# [What is required]
Searching the material below, find each line that includes the word "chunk", and copy it.
=== Data excerpts ===
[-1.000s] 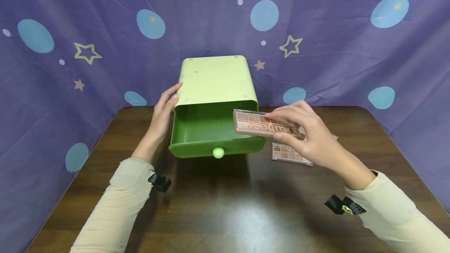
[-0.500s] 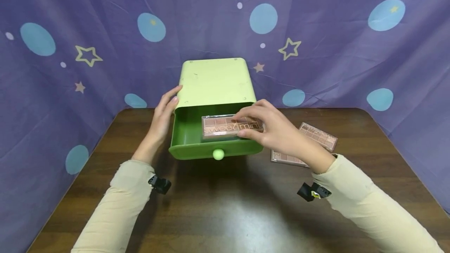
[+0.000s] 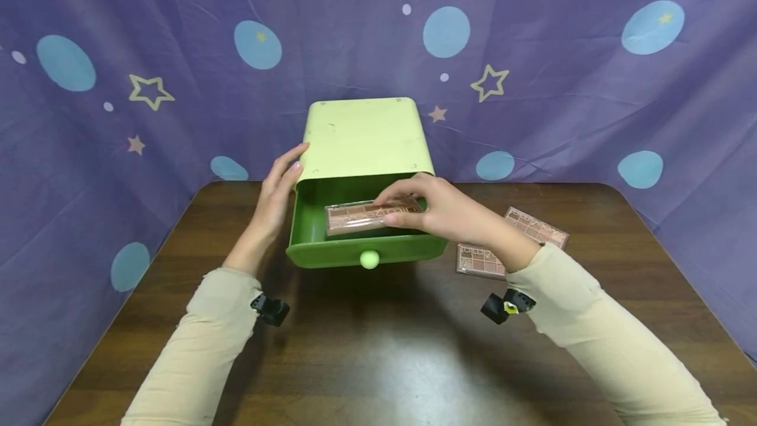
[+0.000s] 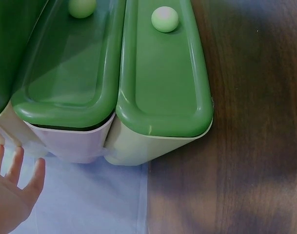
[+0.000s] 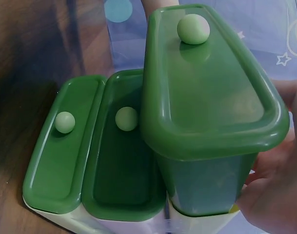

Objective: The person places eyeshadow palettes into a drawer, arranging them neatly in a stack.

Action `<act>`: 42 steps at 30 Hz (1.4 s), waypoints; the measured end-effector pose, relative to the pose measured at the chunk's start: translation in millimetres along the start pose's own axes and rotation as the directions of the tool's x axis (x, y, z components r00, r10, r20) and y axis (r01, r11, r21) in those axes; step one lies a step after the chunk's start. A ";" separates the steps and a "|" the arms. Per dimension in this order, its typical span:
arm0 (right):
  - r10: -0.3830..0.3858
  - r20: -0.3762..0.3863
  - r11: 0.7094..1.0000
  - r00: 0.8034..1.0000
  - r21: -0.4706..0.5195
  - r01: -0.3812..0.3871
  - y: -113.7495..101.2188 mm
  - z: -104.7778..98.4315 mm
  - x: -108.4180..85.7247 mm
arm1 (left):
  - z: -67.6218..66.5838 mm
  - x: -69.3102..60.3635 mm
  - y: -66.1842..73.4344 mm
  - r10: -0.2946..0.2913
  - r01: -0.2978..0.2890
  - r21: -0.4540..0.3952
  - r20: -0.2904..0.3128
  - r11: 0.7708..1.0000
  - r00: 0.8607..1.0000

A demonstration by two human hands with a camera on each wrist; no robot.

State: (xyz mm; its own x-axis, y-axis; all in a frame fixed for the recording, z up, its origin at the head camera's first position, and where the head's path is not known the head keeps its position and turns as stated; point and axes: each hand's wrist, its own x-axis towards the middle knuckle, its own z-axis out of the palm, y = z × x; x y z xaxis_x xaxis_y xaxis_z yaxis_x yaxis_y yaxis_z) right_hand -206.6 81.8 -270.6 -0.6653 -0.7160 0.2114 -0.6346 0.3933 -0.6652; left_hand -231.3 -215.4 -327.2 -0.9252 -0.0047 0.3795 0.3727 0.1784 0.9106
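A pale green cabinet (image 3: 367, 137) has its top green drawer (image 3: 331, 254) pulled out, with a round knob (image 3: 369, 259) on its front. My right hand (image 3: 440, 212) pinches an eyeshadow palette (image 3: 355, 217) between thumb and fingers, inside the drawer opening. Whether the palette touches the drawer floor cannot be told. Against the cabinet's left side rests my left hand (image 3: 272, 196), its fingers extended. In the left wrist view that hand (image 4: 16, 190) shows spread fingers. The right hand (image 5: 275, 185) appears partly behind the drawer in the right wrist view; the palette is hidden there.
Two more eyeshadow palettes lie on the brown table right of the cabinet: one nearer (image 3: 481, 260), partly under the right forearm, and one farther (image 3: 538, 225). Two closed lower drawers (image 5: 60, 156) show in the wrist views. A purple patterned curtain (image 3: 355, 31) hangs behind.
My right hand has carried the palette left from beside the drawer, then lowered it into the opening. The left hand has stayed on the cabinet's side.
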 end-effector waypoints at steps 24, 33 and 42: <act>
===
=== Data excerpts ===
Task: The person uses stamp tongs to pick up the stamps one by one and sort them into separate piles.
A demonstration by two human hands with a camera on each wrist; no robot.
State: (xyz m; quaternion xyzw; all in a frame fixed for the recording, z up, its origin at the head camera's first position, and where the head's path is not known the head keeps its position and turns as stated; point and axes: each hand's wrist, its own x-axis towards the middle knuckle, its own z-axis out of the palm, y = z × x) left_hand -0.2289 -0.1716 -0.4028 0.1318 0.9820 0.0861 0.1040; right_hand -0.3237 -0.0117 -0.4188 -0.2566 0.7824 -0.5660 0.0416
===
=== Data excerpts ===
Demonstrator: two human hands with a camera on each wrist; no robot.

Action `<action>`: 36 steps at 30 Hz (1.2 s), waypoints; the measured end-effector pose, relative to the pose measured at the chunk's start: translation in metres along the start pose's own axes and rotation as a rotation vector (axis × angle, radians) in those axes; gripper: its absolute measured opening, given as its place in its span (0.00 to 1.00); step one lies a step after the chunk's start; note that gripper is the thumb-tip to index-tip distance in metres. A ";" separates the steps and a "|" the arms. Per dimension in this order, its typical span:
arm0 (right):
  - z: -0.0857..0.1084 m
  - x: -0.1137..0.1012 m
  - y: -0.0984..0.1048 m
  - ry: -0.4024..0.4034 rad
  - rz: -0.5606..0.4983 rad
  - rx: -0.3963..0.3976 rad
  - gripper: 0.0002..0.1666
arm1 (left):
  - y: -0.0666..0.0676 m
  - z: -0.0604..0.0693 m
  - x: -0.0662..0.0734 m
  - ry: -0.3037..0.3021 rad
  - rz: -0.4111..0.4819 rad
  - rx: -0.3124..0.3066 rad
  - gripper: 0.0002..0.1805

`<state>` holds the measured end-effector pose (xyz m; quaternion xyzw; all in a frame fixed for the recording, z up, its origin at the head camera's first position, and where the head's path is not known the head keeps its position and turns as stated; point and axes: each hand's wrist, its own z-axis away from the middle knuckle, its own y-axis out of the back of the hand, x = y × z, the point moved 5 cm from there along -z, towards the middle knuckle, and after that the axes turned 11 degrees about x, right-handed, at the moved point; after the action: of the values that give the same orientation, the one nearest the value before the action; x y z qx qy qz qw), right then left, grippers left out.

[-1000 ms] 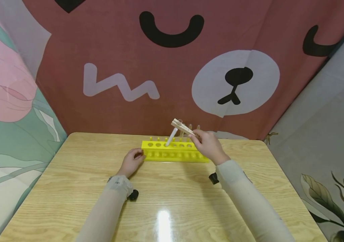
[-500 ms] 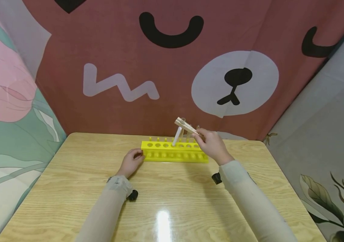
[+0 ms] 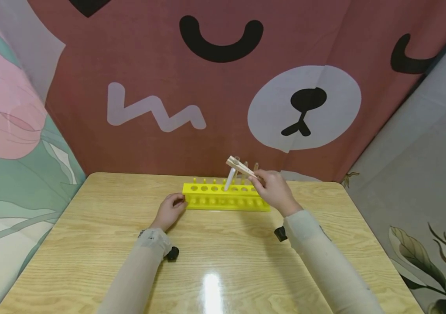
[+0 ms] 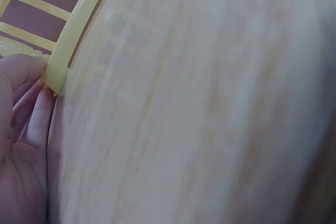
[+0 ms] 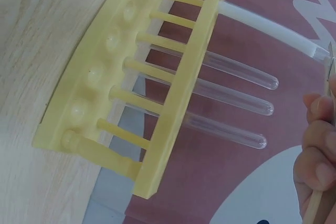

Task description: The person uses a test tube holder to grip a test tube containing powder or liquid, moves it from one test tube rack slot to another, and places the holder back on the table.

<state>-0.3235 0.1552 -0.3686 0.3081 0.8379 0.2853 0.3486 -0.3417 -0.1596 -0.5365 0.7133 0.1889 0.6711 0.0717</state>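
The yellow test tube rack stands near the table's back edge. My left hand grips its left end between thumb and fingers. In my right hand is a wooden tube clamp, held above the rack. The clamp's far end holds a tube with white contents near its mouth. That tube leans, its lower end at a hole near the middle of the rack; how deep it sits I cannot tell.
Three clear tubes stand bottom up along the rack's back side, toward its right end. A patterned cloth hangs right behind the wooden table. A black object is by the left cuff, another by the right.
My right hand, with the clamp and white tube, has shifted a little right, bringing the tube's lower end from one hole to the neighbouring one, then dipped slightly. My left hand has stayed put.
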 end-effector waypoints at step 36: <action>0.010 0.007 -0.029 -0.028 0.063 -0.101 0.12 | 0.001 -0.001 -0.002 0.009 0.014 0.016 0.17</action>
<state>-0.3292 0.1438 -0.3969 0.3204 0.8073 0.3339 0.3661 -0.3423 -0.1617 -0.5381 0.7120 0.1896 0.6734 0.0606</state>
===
# [Reply to the task]
Action `<act>`: 42 steps at 30 Hz (1.4 s), waypoints; the measured end-effector pose, relative to the pose measured at the chunk's start: translation in millimetres along the start pose's own axes and rotation as the directions of the tool's x axis (x, y, z components r00, r10, r20) and y axis (r01, r11, r21) in those axes; step one lies a step after the chunk's start. A ";" separates the steps and a "|" the arms. Per dimension in this order, its typical span:
Action `<action>`: 36 steps at 30 Hz (1.2 s), waypoints; the measured end-effector pose, relative to the pose measured at the chunk's start: translation in metres along the start pose's own axes and rotation as a rotation vector (axis × angle, radians) in those axes; gripper: its absolute measured opening, given as its place in its span (0.00 to 1.00); step one lies a step after the chunk's start; note that gripper is the thumb-tip to index-tip distance in metres. A ";" separates the steps and a "|" the arms. Per dimension in this order, its typical span:

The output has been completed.